─── DATA FOR PROCESSING

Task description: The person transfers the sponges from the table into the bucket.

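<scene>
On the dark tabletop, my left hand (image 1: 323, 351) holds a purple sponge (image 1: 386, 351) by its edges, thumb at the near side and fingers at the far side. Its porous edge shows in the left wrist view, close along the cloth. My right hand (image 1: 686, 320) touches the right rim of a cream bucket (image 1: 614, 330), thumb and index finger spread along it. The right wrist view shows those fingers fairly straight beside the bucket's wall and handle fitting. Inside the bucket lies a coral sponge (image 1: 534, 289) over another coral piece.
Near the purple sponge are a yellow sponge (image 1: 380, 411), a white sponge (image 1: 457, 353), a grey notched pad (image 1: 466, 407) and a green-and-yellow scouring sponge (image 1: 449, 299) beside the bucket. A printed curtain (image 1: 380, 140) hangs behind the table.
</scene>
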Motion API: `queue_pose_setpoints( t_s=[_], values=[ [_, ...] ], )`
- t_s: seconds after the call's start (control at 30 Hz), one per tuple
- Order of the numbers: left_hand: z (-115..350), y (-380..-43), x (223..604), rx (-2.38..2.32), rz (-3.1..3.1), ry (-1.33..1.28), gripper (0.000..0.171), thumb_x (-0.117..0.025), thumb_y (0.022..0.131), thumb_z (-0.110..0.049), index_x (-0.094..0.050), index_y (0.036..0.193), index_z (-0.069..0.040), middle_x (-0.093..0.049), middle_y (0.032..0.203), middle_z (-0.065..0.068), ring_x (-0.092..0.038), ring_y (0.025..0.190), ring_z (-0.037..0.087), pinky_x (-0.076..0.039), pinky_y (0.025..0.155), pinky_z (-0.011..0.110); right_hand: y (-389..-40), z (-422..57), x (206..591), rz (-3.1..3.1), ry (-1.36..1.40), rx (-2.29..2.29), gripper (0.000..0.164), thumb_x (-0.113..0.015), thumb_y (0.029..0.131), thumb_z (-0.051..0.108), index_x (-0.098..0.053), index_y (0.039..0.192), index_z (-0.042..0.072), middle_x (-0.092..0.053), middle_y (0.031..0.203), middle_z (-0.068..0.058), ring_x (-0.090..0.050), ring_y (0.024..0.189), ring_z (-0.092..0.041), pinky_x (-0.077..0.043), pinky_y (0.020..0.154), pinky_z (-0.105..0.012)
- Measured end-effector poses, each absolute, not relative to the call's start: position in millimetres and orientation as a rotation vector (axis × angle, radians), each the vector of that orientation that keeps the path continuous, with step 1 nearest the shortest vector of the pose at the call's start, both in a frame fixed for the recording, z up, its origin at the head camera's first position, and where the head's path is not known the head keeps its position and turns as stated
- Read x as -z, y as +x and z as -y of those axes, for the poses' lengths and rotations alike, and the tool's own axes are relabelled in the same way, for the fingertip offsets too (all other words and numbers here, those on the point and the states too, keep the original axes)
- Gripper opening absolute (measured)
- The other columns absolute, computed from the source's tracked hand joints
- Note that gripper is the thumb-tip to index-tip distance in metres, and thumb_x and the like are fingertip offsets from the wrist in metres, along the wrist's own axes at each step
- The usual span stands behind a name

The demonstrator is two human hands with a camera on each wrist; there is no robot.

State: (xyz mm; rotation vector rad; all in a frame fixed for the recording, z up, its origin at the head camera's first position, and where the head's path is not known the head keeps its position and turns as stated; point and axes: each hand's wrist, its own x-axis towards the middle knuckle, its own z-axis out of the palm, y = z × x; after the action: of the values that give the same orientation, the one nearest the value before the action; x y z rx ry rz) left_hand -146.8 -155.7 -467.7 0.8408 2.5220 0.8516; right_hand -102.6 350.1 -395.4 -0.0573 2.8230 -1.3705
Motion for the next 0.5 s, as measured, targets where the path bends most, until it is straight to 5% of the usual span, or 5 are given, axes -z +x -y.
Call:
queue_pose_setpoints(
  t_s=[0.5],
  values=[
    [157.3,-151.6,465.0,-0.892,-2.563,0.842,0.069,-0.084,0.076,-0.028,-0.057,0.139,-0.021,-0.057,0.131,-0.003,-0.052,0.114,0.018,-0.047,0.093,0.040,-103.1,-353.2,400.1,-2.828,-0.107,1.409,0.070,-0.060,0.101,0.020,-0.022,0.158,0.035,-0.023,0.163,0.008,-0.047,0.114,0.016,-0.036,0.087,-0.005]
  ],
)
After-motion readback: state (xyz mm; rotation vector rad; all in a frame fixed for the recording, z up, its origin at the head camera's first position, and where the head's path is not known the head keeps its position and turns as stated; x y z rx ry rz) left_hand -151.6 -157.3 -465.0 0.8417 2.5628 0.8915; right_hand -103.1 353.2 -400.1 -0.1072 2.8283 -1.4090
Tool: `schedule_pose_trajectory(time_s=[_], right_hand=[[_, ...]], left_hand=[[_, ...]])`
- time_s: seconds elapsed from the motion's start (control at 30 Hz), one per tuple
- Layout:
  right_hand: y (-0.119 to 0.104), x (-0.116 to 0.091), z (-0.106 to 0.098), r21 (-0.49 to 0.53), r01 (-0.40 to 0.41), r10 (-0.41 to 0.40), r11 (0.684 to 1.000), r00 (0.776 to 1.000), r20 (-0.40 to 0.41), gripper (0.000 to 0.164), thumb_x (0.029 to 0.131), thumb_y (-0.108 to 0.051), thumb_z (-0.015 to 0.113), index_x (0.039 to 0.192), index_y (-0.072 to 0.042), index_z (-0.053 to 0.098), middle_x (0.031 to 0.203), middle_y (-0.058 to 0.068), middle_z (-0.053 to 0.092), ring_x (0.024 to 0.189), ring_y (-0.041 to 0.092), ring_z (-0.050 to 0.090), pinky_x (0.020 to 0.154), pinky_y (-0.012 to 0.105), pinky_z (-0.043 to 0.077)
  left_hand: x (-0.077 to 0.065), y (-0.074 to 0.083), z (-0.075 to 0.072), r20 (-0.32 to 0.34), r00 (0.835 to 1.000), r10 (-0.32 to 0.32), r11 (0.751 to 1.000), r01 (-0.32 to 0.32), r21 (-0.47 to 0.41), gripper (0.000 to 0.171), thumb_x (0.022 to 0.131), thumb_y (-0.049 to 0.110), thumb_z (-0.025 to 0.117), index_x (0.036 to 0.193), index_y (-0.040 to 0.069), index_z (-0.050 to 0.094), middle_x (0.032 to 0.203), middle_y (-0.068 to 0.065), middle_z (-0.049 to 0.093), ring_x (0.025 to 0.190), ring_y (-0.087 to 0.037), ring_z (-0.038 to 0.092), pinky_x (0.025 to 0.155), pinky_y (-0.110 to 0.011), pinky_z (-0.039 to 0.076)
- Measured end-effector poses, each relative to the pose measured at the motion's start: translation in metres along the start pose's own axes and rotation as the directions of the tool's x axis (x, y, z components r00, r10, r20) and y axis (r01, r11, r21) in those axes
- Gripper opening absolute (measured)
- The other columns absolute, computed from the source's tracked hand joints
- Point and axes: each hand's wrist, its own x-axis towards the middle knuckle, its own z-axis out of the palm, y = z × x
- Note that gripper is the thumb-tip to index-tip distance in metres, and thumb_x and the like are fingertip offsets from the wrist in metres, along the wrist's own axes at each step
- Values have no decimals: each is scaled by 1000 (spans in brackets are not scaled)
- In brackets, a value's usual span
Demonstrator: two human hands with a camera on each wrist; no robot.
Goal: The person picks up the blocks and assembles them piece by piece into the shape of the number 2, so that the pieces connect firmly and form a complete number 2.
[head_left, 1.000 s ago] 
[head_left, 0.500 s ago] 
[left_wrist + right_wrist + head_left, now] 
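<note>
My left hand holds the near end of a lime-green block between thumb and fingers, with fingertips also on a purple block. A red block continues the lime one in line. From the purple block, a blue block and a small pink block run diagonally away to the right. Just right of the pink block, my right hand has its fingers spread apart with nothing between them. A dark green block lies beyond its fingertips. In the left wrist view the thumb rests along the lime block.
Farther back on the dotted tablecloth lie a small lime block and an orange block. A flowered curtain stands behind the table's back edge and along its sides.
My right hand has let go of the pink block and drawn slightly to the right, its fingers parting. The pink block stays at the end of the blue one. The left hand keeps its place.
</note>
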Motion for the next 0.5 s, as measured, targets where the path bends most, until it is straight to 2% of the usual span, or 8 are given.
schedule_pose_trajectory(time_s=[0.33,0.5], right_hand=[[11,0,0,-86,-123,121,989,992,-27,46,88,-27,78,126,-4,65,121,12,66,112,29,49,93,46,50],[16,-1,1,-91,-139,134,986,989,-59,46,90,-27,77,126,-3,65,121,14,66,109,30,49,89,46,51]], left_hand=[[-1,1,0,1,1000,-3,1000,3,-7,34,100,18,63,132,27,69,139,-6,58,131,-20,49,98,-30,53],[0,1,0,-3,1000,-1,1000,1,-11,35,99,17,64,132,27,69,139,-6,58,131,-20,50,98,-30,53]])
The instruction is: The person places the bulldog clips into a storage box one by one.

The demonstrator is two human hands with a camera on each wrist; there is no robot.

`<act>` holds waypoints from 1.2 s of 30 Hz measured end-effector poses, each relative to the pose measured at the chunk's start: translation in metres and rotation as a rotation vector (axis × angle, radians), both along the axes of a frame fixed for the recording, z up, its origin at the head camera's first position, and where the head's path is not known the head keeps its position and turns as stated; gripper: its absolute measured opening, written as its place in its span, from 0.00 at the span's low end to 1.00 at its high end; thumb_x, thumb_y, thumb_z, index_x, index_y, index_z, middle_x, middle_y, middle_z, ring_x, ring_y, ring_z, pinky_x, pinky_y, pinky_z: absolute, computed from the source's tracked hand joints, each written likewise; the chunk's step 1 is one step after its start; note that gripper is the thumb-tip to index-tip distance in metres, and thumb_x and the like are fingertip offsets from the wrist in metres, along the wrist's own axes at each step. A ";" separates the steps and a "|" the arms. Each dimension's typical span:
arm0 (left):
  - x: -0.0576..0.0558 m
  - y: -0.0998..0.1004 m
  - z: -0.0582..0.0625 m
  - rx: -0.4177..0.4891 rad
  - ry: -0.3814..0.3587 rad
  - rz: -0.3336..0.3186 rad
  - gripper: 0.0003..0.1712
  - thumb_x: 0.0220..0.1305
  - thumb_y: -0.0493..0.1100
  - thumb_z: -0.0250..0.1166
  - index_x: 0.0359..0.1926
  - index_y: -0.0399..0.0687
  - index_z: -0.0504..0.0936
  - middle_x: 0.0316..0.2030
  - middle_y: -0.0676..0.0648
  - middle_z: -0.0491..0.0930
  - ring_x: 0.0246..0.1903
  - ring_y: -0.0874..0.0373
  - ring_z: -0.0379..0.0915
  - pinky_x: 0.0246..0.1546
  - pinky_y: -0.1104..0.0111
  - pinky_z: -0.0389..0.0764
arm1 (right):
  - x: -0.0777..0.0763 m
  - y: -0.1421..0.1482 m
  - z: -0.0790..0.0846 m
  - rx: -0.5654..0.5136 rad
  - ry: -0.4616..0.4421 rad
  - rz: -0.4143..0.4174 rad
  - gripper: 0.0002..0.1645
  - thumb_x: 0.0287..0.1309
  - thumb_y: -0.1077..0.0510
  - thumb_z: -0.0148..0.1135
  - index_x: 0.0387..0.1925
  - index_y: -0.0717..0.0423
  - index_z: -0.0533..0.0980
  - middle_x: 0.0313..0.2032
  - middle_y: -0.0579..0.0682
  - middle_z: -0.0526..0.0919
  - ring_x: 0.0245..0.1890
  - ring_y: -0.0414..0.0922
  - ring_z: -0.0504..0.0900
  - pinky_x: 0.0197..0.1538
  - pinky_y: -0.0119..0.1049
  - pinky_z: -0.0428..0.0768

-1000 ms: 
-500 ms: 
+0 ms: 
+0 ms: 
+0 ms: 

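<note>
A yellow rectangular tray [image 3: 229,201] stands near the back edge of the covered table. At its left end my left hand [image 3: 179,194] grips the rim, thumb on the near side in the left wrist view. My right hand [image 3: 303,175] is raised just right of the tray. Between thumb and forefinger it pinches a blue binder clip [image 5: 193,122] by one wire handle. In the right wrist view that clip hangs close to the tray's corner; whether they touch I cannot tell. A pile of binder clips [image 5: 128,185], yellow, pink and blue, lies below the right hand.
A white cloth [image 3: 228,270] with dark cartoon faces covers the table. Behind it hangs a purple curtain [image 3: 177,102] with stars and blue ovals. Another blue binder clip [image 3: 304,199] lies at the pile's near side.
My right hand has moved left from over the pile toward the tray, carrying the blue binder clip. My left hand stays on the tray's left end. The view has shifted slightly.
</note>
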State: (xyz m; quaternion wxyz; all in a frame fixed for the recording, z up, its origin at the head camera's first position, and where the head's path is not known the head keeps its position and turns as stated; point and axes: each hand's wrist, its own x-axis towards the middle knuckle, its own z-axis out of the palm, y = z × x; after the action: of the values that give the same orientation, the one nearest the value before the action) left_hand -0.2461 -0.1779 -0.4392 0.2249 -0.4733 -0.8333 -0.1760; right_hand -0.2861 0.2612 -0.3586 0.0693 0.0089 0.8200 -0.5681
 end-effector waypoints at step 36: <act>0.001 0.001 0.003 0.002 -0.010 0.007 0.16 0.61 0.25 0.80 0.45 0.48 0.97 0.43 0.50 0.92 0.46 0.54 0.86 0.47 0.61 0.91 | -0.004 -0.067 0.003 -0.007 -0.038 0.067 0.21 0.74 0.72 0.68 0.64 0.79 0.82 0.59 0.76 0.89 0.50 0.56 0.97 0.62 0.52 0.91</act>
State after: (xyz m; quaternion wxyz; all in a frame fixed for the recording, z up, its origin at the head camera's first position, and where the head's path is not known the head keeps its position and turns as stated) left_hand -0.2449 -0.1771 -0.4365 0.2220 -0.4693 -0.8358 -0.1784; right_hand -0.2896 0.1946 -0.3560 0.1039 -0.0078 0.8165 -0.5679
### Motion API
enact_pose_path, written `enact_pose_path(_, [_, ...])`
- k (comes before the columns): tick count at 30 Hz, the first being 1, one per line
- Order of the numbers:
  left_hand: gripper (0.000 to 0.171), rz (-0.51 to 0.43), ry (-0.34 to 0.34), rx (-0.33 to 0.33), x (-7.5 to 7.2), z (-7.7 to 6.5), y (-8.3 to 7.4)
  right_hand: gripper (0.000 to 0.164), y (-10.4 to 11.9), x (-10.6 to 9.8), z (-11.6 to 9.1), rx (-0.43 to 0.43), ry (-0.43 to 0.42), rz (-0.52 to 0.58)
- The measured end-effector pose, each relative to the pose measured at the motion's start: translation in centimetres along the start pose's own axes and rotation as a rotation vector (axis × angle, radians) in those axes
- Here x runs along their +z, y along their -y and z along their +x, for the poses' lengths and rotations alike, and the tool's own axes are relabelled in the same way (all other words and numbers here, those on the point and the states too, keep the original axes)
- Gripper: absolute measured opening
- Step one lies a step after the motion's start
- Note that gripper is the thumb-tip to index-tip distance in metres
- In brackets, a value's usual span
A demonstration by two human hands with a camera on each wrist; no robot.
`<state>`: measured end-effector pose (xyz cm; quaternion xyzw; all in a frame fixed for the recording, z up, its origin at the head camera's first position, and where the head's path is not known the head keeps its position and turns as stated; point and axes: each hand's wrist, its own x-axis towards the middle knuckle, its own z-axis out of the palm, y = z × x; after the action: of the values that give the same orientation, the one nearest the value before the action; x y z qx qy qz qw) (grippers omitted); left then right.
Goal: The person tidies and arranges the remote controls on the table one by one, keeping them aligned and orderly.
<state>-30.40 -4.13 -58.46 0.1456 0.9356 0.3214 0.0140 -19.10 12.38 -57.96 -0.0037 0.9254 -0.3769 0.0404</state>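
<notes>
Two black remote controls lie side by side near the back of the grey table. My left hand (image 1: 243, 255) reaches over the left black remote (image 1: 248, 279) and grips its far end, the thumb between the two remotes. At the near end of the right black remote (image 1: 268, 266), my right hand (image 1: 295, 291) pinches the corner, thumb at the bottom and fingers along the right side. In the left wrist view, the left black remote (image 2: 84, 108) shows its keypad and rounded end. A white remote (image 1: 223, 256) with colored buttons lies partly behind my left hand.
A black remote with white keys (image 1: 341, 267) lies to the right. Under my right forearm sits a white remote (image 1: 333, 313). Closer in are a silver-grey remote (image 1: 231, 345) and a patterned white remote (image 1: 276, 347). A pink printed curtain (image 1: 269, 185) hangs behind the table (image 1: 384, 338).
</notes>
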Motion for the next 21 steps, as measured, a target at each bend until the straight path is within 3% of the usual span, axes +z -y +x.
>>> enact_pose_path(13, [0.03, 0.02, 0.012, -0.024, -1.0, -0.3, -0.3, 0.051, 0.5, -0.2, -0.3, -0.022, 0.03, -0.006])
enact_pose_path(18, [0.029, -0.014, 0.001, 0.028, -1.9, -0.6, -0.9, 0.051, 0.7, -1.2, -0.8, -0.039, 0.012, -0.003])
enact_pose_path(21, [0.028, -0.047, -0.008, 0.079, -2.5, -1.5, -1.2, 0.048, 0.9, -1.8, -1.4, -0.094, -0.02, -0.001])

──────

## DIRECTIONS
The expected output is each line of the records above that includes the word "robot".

## RESPONSE AREA
The demonstrator is two human hands with a camera on each wrist; there is no robot.
Demonstrator: two human hands with a camera on each wrist; no robot.
The demonstrator is two human hands with a camera on each wrist; there is no robot.
A demonstration by two human hands with a camera on each wrist; no robot.

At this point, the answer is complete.